(Exercise input)
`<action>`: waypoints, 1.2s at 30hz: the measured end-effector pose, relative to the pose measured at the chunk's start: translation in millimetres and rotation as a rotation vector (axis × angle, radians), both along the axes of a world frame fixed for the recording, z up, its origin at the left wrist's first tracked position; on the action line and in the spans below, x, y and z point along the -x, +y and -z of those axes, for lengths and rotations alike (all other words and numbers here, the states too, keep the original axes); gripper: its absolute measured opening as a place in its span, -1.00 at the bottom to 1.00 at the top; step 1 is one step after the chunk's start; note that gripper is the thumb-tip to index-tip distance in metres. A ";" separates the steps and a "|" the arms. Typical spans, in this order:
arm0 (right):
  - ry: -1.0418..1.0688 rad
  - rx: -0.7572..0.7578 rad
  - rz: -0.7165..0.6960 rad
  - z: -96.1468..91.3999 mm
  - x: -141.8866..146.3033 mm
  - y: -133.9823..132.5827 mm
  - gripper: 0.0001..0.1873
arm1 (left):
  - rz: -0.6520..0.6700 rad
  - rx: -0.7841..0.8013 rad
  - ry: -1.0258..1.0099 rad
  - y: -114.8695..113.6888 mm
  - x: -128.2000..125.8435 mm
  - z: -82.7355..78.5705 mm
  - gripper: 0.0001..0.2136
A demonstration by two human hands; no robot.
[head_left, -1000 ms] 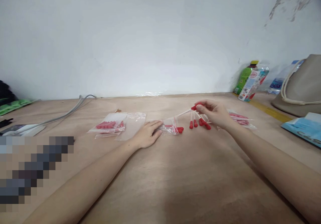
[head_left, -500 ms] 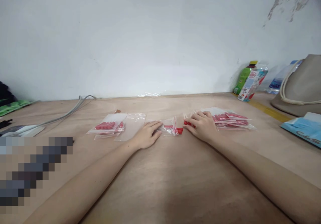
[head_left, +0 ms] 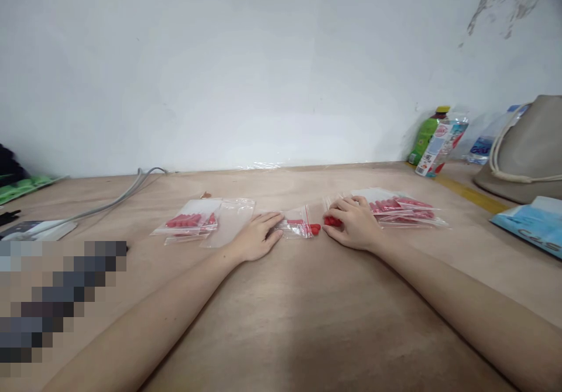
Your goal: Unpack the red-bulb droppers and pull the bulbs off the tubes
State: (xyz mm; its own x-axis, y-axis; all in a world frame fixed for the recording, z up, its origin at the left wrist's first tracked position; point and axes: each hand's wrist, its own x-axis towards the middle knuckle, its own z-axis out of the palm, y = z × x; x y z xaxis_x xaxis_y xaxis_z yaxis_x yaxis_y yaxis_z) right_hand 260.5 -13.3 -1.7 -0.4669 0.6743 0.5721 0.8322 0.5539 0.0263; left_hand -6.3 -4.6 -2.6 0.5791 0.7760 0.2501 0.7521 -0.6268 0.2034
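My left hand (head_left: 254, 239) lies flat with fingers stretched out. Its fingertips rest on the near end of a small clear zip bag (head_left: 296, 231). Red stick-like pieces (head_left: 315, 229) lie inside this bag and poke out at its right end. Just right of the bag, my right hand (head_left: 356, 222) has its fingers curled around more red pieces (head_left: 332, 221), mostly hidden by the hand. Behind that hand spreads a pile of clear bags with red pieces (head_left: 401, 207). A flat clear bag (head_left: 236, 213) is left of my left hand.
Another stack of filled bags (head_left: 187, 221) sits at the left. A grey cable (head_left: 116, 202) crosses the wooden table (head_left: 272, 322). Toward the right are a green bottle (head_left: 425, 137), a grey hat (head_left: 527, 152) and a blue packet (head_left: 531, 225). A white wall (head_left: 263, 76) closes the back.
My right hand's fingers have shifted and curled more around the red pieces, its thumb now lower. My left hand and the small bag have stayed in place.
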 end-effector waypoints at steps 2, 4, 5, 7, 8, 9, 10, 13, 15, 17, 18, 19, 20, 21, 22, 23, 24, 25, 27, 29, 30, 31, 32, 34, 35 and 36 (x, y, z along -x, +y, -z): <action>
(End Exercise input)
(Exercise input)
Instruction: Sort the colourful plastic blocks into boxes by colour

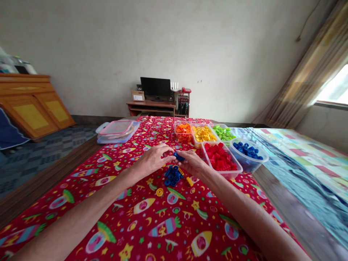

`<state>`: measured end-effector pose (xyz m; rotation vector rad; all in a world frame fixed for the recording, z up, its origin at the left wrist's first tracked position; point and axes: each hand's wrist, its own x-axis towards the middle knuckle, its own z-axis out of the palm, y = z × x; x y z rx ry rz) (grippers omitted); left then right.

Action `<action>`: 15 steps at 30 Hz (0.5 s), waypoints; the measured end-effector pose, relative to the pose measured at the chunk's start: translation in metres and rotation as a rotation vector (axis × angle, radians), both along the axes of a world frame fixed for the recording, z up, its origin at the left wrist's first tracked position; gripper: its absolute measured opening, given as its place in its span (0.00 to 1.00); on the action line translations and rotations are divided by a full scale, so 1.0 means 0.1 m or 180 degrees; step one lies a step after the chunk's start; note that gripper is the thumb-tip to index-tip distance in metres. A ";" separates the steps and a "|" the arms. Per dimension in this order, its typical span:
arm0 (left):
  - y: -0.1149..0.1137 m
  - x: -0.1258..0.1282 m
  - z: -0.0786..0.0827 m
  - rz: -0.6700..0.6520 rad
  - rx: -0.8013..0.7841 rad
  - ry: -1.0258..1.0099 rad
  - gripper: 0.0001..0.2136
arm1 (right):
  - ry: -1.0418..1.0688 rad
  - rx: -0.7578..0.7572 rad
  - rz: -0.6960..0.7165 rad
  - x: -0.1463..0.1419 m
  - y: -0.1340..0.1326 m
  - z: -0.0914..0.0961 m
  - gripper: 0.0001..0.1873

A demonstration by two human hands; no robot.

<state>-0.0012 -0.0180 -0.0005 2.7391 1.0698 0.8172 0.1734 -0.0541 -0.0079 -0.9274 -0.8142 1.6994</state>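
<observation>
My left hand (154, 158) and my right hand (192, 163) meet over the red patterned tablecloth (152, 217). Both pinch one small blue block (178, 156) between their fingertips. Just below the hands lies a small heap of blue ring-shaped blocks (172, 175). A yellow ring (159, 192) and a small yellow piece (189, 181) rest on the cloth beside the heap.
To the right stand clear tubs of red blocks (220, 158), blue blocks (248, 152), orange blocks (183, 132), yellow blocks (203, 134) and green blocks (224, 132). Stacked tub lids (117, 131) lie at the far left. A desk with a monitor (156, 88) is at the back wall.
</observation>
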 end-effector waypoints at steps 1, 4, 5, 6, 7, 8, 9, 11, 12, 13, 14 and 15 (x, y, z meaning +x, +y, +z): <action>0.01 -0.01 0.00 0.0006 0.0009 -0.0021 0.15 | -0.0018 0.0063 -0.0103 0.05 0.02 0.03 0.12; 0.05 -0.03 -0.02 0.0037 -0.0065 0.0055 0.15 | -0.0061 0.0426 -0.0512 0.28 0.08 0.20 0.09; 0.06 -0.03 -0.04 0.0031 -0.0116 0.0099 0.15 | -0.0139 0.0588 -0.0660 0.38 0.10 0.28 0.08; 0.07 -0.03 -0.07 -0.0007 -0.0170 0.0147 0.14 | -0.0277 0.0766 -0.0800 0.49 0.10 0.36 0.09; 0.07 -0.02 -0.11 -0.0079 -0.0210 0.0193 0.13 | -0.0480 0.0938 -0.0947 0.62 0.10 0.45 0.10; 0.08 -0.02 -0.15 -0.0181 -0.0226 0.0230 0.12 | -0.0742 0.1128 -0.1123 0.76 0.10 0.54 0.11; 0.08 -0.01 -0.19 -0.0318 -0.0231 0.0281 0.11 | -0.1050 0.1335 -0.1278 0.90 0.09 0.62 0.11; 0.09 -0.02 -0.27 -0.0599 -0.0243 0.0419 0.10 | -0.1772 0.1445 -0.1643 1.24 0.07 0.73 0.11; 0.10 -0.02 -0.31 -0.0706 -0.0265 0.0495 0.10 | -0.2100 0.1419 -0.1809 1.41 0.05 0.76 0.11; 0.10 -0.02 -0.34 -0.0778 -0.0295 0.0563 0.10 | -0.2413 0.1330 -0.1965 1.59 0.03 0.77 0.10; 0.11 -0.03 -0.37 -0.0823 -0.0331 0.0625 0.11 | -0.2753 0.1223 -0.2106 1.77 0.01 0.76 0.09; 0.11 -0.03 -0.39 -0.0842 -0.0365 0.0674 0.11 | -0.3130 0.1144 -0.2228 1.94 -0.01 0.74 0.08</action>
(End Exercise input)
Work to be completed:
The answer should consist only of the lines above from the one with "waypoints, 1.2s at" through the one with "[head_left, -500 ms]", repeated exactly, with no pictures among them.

Task output:
`<action>`: waypoints, 1.2s at 30hz: the measured end-effector pose, relative to the pose measured at the chunk's start: translation in millimetres and rotation as a rotation vector (axis × angle, radians), both along the axes of a world frame fixed for the recording, z up, its origin at the left wrist's first tracked position; on the action line and in the spans below, x, y and z point along the -x, +y and -z of those axes, for lengths and rotations alike (all other words and numbers here, the states too, keep the original axes); gripper: its absolute measured opening as a place in its span, -1.00 at the bottom to 1.00 at the top; step 1 is one step after the chunk's start; note that gripper is the thumb-tip to index-tip distance in metres. A ";" separates the steps and a "|" the arms. Typical spans, in this order:
arm0 (right):
  - ry: -1.0418..1.0688 rad
  - rx: -0.7572..0.7578 rad
  - rz: -0.7165..0.6960 rad
  - z: -96.1468..91.3999 mm
  - x: -141.8866..146.3033 mm
  - y: -133.9823..132.5827 mm
  - gripper: 0.0001..0.1873
arm1 (left):
  - rz: -0.6520..0.6700 rad
  - rx: -0.7841..0.8013 rad
  - ry: -1.0258..1.0099 rad
  - y: -114.8695..113.6888 mm
  - x: -128.2000..125.8435 mm
  - z: -82.7355..78.5705 mm
  - gripper: 0.0001..0.2136
A demonstration by two human hands; no robot.
[head_left, -1000 ms] 
[head_left, -500 ms] 

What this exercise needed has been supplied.